The letters also include questions about the role of each company in the lobbying for an extension of the fiscal exemptions and their estimated federal fiscal responsibilities. Legislators asked each drug manufacturer to respond before July 1.

In a statement, a J & J spokesman said the company expects to “clarify” its “important fiscal contributions from the United States and cooperatively responding to Senator Warren and the letter from the representative Schakowsky.”

Pfizer, Merck, J & J, Abbvie and Amgen spokesmen did not immediately respond to requests for comments on the letters.

It is not the first time that legislators have analyzed pharmaceutical companies for their fiscal practices.

A March report accused Pfizer of achieving what Democratic Senator Ron Wyden, a Democrat of Ore, called “the greatest tax reduction scheme” in the history of the pharmaceutical industry. The report accused the company of using a tactic called “Excursion in La Ronda” to avoid paying any US Income Tax for $ 20 billion in national drug sales in 2019.

An investigation by the Democratic personnel of the Senate Finance Committee concluded that Pfizer used the tax escape to channel the profits through subsidiaries in the high seas in tax havens such as Ireland and Puerto Rico, despite selling to US patients.
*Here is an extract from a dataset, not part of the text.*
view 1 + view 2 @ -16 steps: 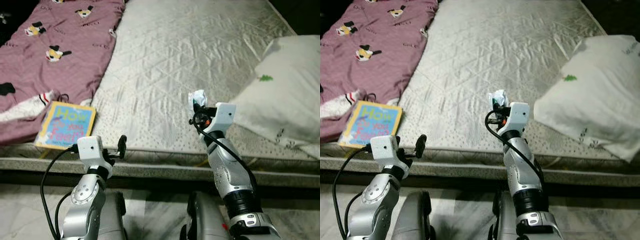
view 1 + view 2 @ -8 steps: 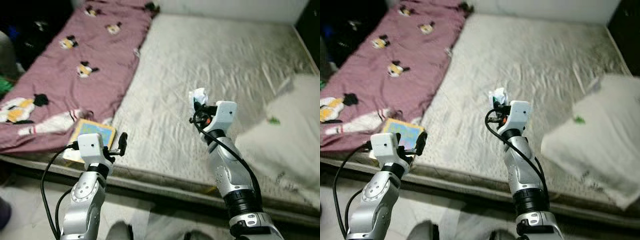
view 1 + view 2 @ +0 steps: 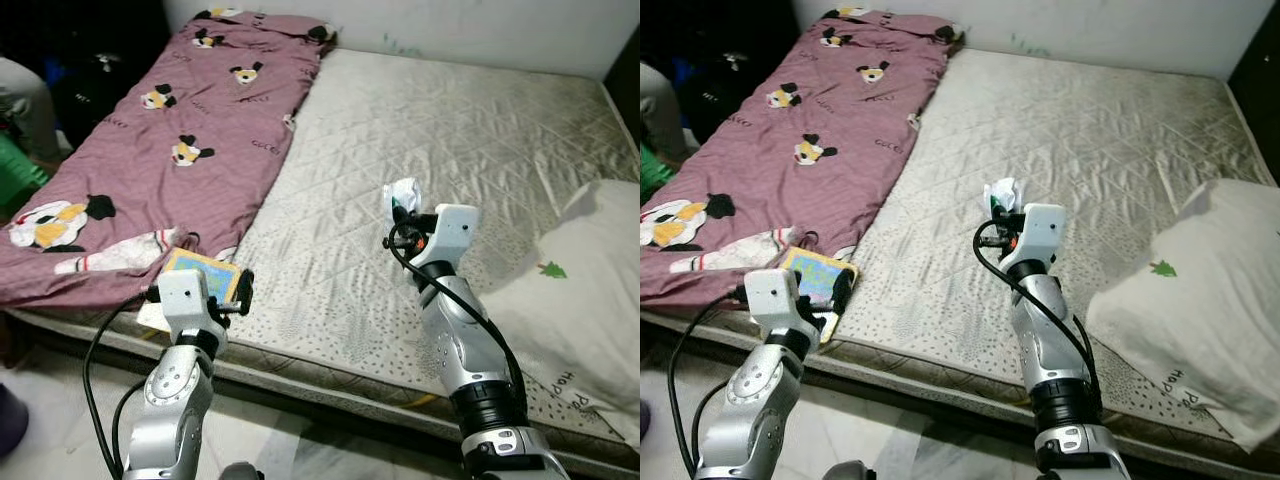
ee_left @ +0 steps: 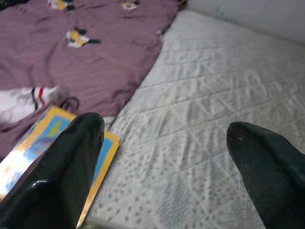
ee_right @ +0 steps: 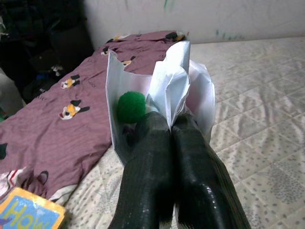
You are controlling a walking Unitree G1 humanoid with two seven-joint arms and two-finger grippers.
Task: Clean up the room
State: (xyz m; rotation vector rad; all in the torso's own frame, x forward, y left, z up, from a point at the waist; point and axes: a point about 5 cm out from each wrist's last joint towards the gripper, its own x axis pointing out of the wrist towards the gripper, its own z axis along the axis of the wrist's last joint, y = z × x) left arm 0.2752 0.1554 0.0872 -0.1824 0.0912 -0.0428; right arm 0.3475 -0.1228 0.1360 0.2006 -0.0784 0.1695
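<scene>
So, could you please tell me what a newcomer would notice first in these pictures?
Most striking is the right claw, raised over the bare mattress and shut on a crumpled white wrapper with something green inside. Next comes the maroon blanket with cartoon prints along the bed's left side, a colourful picture book lying at its near edge. The left claw hovers open just in front of that book.
</scene>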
But the company said it paid $ 12.8 billion in US taxes for four years, and says that the documents to support have been presented to the stock exchange and values ​​commission.

Tuesday's letters occur when the Trump administration considers imposing tariffs on pharmaceutical products in the US. In an attempt to restart manufacturing. Trump has complained that Ireland has successfully convinced medication manufacturers to open the manufacturing operations there by offering low tax rates.